The HiAI API library, released as a unified binary file, is set to enable fast neural network-based computing through HiAI Heterogeneous Computing Platform, which is integrated within Kirin SoC.
With the HiAI APIs, developers can focus on developing new AI applications instead of focusing on performance tuning.
HiAI Mobile Computing Platform Technologies
The HiAI mobile computing platform supports a dedicated set of AI instructions for neural network model operations that allow more efficient parallel execution of more neural network operators within minimal clock cycles.
The HiAI mobile computing platform can compile a variety of neural network operators, such as convolution, pooling, activation, and full connecting, into dedicated AI instruction sequences for the NPU in an offline setting, with data and weight rearrangement for optimized performance. The Instructions and the data are then combined together to generate an offline execution model. Furthermore, during offline compilation, cross-layer operators can be fused together (convolution, ReLU, and pooling), in order to reduce the read-write bandwidth of the DDR and thus improve performance.

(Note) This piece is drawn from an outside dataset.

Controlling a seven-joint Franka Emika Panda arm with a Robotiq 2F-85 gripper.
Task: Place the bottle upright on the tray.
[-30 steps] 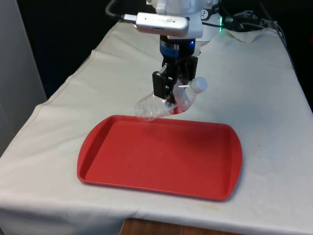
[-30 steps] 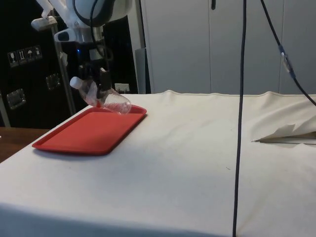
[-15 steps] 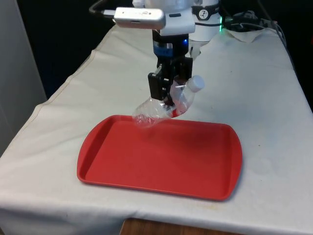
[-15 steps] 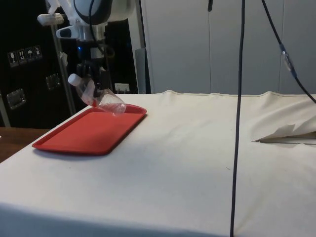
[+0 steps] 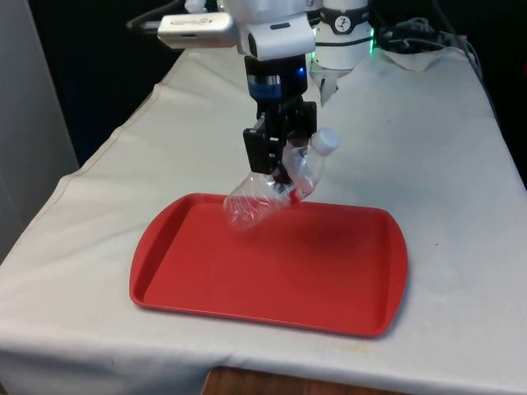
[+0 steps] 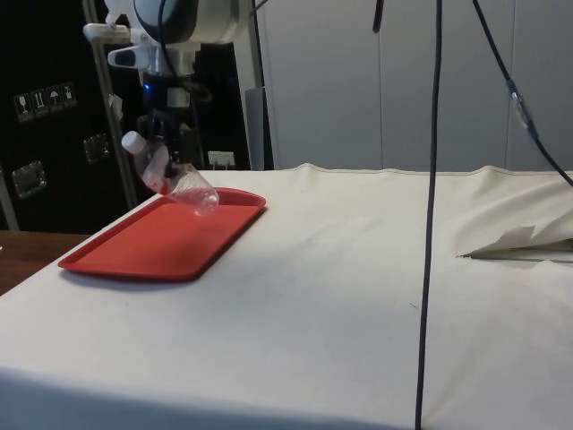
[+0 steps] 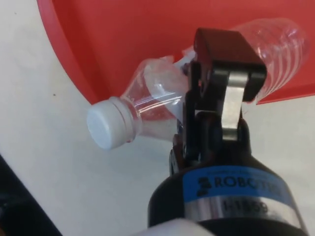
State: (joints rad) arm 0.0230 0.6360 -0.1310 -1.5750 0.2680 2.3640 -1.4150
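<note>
Printed in dark letters on a blue band round the gripper's point(image 7: 197, 105) body: "ROBO", then characters too cramped to read, with a smaller line beneath, equally unreadable. Nothing legible on the bottle point(image 7: 206, 83) itself; only a thin clear plastic wrap round its upper part and a trace of red near the fingers. Clamped tight across the bottle's middle, one black finger point(image 7: 224, 73) lying over the clear wall, the plastic crumpled under the grip. Held in the air, tilted, white cap point(image 7: 110, 129) up toward two o'clock in the front view and ribbed base down toward eight o'clock. Base hanging over the far edge of the red tray point(image 5: 329, 284), at about twelve o'clock of it, not touching the tray floor as far as can be told. In the front view, bottle point(image 5: 276, 185) below the black gripper point(image 5: 278, 160), cap point(image 5: 326, 140) just beside the fingers. In the side view, gripper point(image 6: 170, 152) above the tray's point(image 6: 134, 246) far corner, bottle point(image 6: 175, 179) slanting with its cap at ten o'clock and its base at four o'clock. White cloth point(image 5: 461, 206) under everything, wrinkled slightly at the edges. Two dark cables point(image 6: 434, 206) hanging down across the side view in front of the table, well apart from the tray. A fold point(image 6: 519, 242) in the cloth at three o'clock in that view. Pale cabinet doors point(image 6: 358, 81) behind.
</note>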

The HiAI mobile computing platform supports sparse model acceleration. The NPU can skip the multiply-add algorithms with a coefficient of zero, which can greatly improve the computing efficiency and reduce the bandwidth while maintaining computing precision.
The HiAI mobile computing platform supports 8-bit and 1-bit quantization, effectively reducing the computing bandwidth and storage consumption and improving energy efficiency.

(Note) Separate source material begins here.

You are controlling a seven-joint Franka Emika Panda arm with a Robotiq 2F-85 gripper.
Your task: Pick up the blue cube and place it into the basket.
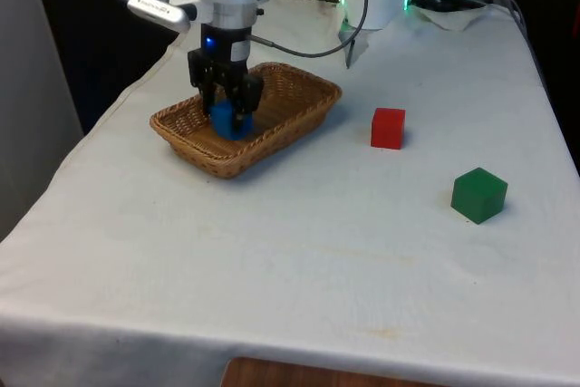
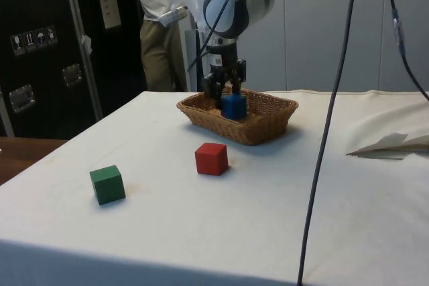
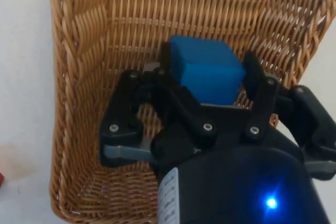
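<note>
The blue cube (image 1: pixel 227 121) (image 2: pixel 233 106) (image 3: pixel 207 69) sits low inside the woven wicker basket (image 1: pixel 313 86) (image 2: pixel 268 128) (image 3: pixel 84 51), towards its end at the front view's left. My black gripper (image 1: pixel 228 115) (image 2: pixel 226 96) (image 3: pixel 207 67) reaches down into the basket, one finger on each side of the cube and both pressed against it. The cube's underside is hidden, so I cannot tell whether it rests on the basket floor.
A red cube (image 1: pixel 388 128) (image 2: pixel 211 159) lies on the white cloth beside the basket. A green cube (image 1: pixel 478 195) (image 2: pixel 107 184) lies nearer the table's front. A person (image 2: pixel 157 25) stands behind the table. Cables (image 2: pixel 328 132) hang across the side view.
</note>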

HiAI Mobile Computing Platform Execution
As shown in Figure 1, by using compilation tools, a trained neural network model is converted into an offline model that can be efficiently executed on the HiAI mobile computing platform, and output as a binary file, the Offline Model.
The main purpose of compiling the standard neural network model (such as Caffe) into an offline model is to optimize the network configuration. After compilation, an optimized target file, called the offline model, is generated. The offline model is serialized and stored on the disk. As a result, when the inference is performed, the optimized target file is used, which is faster.
As shown in Figure 2, during the offline model computing, the offline model is loaded from the file, and data entered by users is copied to HiAI's NPU for computing. User data only needs to be imported from the DDR to the NPU once for each inference during computing.
The HiAI mobile computing platform supports a variety of frameworks, including Caffe, TensorFlow, and others. The developer needs to specify the framework being used.